▸ Assignment
In the listing that follows, how many lines include the word "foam"? Only the number is wanted.

▸ Information supplied
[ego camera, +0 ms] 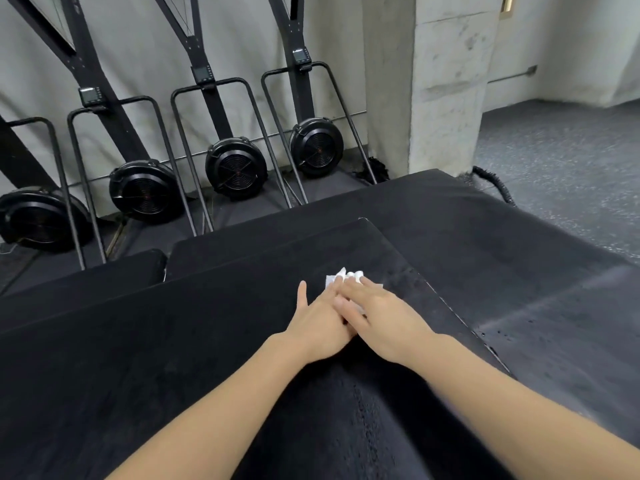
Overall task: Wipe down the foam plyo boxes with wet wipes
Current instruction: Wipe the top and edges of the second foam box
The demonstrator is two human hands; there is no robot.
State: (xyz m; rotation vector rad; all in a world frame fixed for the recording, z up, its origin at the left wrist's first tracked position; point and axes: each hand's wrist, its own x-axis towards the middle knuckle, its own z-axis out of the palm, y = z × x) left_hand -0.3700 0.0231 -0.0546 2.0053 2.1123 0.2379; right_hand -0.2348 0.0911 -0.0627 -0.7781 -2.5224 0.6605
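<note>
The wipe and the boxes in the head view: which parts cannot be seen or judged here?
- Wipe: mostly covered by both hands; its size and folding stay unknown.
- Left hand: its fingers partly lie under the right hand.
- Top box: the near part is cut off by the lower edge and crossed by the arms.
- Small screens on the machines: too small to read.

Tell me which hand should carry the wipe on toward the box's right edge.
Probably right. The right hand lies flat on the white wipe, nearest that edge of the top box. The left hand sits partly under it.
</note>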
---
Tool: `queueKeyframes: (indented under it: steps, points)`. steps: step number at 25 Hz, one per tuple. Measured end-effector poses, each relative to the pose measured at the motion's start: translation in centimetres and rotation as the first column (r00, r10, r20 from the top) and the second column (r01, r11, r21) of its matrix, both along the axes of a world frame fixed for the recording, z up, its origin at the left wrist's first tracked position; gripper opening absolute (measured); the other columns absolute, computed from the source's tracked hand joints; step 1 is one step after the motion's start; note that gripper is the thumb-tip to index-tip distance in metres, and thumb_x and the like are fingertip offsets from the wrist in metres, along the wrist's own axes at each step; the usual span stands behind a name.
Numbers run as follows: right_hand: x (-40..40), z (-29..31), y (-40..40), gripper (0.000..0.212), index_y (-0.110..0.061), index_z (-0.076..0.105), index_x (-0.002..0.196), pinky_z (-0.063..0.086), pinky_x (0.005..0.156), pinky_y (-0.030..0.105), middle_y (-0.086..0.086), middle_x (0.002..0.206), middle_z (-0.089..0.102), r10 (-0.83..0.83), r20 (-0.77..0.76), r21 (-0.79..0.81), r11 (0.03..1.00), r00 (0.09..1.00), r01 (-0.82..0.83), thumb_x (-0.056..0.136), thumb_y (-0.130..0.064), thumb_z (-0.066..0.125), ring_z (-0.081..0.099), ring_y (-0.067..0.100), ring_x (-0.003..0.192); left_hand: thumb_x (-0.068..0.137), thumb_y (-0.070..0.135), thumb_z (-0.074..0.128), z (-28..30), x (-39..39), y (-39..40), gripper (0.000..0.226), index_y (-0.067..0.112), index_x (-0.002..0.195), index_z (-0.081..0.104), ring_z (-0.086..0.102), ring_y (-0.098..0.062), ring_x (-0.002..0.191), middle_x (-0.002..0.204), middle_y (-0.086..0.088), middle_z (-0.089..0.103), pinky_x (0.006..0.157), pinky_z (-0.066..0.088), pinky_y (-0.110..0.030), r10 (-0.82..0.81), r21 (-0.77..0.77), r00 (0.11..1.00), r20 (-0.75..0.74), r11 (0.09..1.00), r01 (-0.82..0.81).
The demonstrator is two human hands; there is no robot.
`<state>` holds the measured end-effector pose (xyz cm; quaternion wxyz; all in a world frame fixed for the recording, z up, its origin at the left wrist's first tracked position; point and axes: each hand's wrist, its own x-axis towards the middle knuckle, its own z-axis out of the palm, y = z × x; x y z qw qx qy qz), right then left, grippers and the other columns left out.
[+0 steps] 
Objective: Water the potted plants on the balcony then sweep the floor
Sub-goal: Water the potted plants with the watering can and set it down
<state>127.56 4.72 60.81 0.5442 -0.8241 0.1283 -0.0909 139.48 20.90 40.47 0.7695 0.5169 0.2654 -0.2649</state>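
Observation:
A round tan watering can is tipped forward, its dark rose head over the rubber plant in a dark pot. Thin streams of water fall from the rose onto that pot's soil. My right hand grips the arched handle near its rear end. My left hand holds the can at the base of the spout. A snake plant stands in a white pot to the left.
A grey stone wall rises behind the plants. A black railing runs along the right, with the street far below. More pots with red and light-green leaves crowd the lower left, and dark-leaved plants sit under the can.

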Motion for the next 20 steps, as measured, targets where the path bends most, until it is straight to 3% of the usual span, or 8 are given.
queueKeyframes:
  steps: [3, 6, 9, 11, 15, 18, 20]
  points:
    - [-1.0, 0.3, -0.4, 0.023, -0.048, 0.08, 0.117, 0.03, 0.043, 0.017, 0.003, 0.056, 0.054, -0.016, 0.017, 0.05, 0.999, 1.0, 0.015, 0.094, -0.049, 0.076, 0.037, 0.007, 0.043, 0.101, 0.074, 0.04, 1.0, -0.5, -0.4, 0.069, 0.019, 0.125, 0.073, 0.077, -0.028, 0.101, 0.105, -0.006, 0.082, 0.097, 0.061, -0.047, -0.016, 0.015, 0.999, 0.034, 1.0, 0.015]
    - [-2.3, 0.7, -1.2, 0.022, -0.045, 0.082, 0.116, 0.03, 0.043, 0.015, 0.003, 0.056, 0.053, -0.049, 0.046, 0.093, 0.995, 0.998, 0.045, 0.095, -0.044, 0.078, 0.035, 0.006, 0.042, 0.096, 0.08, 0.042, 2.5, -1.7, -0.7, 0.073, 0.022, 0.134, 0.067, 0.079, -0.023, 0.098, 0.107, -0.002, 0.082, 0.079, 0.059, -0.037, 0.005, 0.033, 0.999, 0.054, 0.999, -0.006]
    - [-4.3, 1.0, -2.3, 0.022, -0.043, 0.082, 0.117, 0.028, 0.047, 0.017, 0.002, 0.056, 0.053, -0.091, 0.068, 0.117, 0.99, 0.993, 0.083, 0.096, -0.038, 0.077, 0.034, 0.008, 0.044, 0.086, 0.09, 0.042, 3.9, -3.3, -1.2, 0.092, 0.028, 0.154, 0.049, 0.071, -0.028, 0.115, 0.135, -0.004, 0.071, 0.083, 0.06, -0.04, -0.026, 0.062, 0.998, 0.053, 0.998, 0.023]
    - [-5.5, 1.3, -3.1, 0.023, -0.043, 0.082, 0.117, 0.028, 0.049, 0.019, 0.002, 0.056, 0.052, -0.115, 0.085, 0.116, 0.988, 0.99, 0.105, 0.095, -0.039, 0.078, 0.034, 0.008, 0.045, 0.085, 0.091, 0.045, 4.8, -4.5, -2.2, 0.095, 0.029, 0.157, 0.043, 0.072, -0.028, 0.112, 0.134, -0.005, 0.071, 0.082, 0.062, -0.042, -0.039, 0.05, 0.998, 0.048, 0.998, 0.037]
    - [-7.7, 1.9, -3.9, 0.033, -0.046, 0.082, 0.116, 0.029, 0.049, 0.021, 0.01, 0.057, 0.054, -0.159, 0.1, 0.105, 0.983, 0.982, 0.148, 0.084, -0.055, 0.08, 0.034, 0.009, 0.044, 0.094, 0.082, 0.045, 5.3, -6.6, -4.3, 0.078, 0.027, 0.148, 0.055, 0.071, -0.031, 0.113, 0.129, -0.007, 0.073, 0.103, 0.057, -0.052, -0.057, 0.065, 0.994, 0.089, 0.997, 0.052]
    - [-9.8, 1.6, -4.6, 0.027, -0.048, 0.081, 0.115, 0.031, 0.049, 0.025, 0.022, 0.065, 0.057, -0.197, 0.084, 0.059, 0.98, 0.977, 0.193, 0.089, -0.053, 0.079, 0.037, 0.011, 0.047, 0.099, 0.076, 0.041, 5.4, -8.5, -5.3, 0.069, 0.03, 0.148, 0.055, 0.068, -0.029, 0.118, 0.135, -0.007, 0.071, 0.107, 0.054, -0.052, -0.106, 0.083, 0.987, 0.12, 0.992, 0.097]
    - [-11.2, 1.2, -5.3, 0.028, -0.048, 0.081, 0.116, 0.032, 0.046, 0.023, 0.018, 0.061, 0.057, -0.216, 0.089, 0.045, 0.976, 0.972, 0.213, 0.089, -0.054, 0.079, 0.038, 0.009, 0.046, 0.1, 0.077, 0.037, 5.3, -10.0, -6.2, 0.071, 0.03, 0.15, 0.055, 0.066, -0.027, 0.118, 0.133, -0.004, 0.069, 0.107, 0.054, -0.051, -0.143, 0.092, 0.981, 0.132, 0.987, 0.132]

▸ Answer to this task
2